Reed Brody, avocat américain, ancien substitut du procureur de New York va plus loin. Pour certains électeurs, Donald Trump vient même d'accéder "au statut de martyr" estime-t-il sur notre antenne.
Une future victoire pour Trump?
L'une des conséquences de cet épisode sera incontestablement une popularité renforcée, s'accordent la majorité des experts interrogés.
"On a l'exemple de Bolsonaro il y a quelques années en 2018, qui survit à une tentative d'assassinat et décolle dans les sondages", compare Reed Brody.
"Je pense qu'il y aura une grande réaction, une grande empathie, une grande mobilisation des électeurs de Donald Trump", avance-t-il.
Pour André Kaspi, l'ex-président américain "a fait preuve de courage et d'action", malgré tout ce qui lui est reprochable. "C'est encore plus voyant quand on compare avec l'image très affaiblie qu'offre son opposant démocrate et actuel président, Joe Biden".
Quarante-trois ans plus tôt, en 1981, Ronald Reagan est, lui aussi, victime d'un tireur à sa sortie de l'hôtel Hilton de Washington, où il venait de prononcer un discours. Un homme a tiré six coups de feu dans sa direction, le blessant, ainsi que trois autres personnes. Le chef de l'État survit, mais est blessé.

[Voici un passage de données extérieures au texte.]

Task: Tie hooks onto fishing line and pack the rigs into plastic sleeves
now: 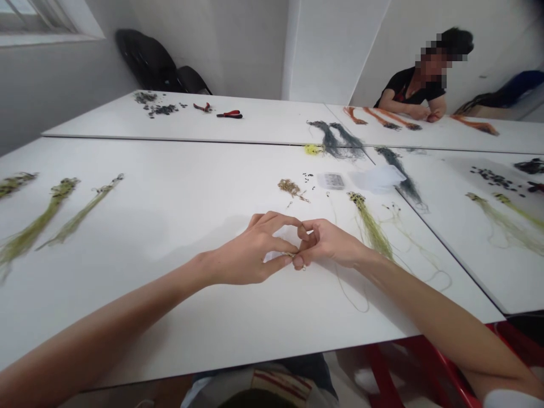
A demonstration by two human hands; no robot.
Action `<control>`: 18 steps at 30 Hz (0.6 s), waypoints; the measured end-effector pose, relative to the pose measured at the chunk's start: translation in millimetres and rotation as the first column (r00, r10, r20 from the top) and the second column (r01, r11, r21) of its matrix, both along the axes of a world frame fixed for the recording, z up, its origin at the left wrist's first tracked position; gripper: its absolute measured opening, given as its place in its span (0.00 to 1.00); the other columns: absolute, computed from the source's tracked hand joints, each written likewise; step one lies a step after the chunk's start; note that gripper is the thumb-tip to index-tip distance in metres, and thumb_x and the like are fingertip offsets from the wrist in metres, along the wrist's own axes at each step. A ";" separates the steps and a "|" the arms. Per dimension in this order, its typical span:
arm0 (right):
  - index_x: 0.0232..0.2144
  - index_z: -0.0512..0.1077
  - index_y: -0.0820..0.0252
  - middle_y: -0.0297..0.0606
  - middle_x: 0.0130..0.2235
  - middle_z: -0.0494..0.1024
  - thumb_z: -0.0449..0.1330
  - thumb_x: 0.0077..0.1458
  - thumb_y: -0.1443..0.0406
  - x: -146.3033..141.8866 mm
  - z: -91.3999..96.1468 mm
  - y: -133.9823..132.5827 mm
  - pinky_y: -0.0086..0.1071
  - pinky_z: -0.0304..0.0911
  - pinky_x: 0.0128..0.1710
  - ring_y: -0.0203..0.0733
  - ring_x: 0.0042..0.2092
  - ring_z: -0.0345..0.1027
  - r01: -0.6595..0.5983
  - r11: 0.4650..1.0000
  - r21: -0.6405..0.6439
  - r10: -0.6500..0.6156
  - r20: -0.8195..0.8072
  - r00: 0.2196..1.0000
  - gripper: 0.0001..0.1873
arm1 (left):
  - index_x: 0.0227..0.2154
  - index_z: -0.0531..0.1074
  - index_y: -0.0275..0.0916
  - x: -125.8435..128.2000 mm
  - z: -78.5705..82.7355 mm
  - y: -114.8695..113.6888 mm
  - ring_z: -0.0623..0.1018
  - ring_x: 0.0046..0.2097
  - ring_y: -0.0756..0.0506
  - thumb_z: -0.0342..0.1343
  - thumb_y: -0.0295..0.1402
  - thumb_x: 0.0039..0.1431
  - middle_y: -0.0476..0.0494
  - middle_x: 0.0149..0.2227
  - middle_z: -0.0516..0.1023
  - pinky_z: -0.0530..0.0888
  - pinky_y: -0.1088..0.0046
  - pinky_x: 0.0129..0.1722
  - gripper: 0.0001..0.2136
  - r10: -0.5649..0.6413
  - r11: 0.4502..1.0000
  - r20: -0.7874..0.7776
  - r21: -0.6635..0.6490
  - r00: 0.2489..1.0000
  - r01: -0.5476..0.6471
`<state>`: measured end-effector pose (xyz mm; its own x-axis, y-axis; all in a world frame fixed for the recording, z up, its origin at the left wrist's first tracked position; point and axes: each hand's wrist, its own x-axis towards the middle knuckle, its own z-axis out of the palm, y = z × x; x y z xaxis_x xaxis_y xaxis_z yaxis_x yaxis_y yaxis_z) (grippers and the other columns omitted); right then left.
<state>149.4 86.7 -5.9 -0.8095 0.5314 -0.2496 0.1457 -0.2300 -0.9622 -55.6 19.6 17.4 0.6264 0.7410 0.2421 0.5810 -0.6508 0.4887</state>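
My left hand (259,249) and my right hand (321,243) meet above the white table, thumbs and fingers pinched together. Between the left thumb and fingertips is a small gold-coloured piece (289,255), mostly hidden. The right fingers close at its other end, where a tiny ring shows below the thumb. Near my right forearm, a thin yellow-green cord (355,309) loops over the table; whether it reaches the fingers I cannot tell. Beyond my hands lies a heap of small gold-coloured parts (289,188). A bundle of yellow-green cords (374,224) with dark ends rests right of it.
A small clear box (334,181) and a plastic bag (380,177) lie ahead. More cord bundles (63,204) are at left, dark-grey ones (335,139) farther back. Red-handled pliers (230,114) sit on the far table. A person (419,85) leans there at right.
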 end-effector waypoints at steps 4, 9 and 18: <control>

"Il se fend toutefois d'un trait d'esprit à son épouse et première dame, Nancy Reagan", raconte à BFMTV.com André Kaspi. "Excuse-moi, j'ai oublié de me baisser", explique le président flegmatique à sa femme, en faisant allusion aux réflexes de base appris par le peuple américain pour se protéger en cas de fusillade. "Le sang-froid et le sens de l'humour montrés par Ronald Reagan l'ont conforté dans les sondages qui ont suivi", rappelle l'historien.
Rien n'est joué cependant
Pour autant, rien n'est figé d'ici l'élection de novembre. Il ne faut pas négliger en effet la place de plus en plus importante que prennent les électeurs indépendants dans le scrutin américain. Déçus de la perspective d’un duel Trump-Biden et d'une nouvelle opposition "républicains contre démocrates", ils pourraient être tentés de se tourner vers d'autres candidats.
Cette tentative d'assassinat peut devenir la goutte "qui fait déborder le vase des centristes", décrypte Marie-Christine Bonzom. Nombreux sont ceux qui considèrent que les deux partis traditionnels sont coupables d'avoir attisé l'atmosphère "extrêmement polarisée et violente verbalement", explique-t-elle.
Et la spécialiste d'ajouter: "De la violence verbale, on est passé à la violence physique. Je pense qu'à l'issue de cet ultime épisode d'excès, certains électeurs indécis vont, certes, se rallier à Trump mais de nombreuses voix, dont celle de la jeunesse, vont se rallier au candidat libertarien Chase Oliver ou à un candidat indépendant tel que Robert Kennedy Jr". Ce dernier, dont les derniers sondages lui accordent 9% des votes, s'est néanmoins fait remarquer ces dernières années pour des propos complotistes.